## [Your instructions]
Write out the whole listing exactly as it stands.
>>>>>
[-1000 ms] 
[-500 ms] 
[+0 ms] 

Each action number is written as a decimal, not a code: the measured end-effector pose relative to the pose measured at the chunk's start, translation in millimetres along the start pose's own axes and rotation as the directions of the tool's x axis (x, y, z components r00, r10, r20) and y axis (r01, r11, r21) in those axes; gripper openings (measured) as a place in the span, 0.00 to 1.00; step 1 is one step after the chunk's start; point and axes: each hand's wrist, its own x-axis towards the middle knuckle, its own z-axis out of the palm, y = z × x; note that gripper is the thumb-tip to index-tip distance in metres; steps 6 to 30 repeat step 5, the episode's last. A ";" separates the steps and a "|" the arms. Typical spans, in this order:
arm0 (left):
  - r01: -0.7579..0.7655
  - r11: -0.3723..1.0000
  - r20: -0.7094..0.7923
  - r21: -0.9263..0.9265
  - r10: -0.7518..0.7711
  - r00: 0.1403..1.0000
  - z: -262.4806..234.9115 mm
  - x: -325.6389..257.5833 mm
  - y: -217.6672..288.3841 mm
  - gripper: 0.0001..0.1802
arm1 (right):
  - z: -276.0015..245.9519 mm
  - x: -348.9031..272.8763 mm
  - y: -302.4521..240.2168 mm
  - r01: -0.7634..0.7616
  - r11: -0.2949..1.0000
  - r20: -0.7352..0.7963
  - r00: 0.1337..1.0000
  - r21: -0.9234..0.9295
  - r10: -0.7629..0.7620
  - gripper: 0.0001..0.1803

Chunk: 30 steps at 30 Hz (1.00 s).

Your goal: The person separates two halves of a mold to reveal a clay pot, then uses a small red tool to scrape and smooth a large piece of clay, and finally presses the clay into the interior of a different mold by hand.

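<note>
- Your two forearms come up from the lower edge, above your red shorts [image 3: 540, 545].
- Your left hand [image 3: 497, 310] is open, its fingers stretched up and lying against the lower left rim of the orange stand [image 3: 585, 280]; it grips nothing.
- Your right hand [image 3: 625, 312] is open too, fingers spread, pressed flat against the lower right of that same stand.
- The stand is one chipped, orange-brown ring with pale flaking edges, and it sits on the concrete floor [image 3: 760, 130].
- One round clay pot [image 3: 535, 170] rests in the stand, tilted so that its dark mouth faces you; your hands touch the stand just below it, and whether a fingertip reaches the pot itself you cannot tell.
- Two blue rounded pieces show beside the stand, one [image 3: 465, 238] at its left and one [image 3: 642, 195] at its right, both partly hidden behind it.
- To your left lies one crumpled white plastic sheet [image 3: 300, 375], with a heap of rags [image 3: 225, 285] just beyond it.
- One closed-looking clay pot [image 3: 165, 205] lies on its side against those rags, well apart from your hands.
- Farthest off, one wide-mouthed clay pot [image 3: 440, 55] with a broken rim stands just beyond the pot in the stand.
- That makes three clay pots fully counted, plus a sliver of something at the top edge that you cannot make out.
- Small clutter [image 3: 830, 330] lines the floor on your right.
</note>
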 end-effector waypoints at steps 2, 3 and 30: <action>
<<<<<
## [Output of the task]
[-1000 ms] 
[-500 ms] 
[+0 ms] 

Each action number is written as a decimal, not a code: the measured end-effector pose relative to the pose measured at the chunk's start, translation in millimetres along the start pose's own axes and rotation as the directions of the tool's x axis (x, y, z components r00, r10, r20) and y axis (r01, r11, r21) in those axes; gripper openings (measured) as a place in the span, 0.00 to 1.00; step 1 is one step after the chunk's start; point and axes: each hand's wrist, its own x-axis towards the middle knuckle, its own z-axis out of the palm, y = z × x; note that gripper is the thumb-tip to index-tip distance in metres; steps 6 to 30 repeat step 5, the episode's last. A ";" separates the steps and a "|" the arms. Typical spans, in this order:
arm0 (left):
  - r01: -0.7579..0.7655
  - r11: -0.3723..1.0000
  - r20: -0.7094..0.7923
  - r21: -0.9263..0.9265
  - r10: -0.7518..0.7711
  - r00: 0.1403..1.0000
  - z: -262.4806..234.9115 mm
  - x: -325.6389..257.5833 mm
  - y: -217.6672..288.3841 mm
  - gripper: 0.0001..0.1802
arm1 (right):
  - z: -276.0015..245.9519 mm
  - x: -348.9031..272.8763 mm
  - y: -302.4521..240.2168 mm
  - r01: -0.7634..0.7616
  - r11: -0.2949..1.0000
  - r20: -0.7352..0.7963
  - r00: 0.1337..1.0000
  - r21: -0.9234..0.9295
  - r10: -0.7629..0.7620
  - gripper: 0.0001..0.1803

Chunk: 30 steps at 30 Hz (1.00 s).

Your goal: The person separates two halves of a mold to reveal a clay pot, then uses a small red tool to scrape and smooth a large piece of clay, and finally presses the clay into the interior of a different mold by hand.

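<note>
- Your two forearms come up from the lower edge, above your red shorts [image 3: 540, 545].
- Your left hand [image 3: 497, 310] is open, its fingers stretched up and lying against the lower left rim of the orange stand [image 3: 585, 280]; it grips nothing.
- Your right hand [image 3: 625, 312] is open too, fingers spread, pressed flat against the lower right of that same stand.
- The stand is one chipped, orange-brown ring with pale flaking edges, and it sits on the concrete floor [image 3: 760, 130].
- One round clay pot [image 3: 535, 170] rests in the stand, tilted so that its dark mouth faces you; your hands touch the stand just below it, and whether a fingertip reaches the pot itself you cannot tell.
- Two blue rounded pieces show beside the stand, one [image 3: 465, 238] at its left and one [image 3: 642, 195] at its right, both partly hidden behind it.
- To your left lies one crumpled white plastic sheet [image 3: 300, 375], with a heap of rags [image 3: 225, 285] just beyond it.
- One closed-looking clay pot [image 3: 165, 205] lies on its side against those rags, well apart from your hands.
- Farthest off, one wide-mouthed clay pot [image 3: 440, 55] with a broken rim stands just beyond the pot in the stand.
- That makes three clay pots fully counted, plus a sliver of something at the top edge that you cannot make out.
- Small clutter [image 3: 830, 330] lines the floor on your right.
</note>
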 end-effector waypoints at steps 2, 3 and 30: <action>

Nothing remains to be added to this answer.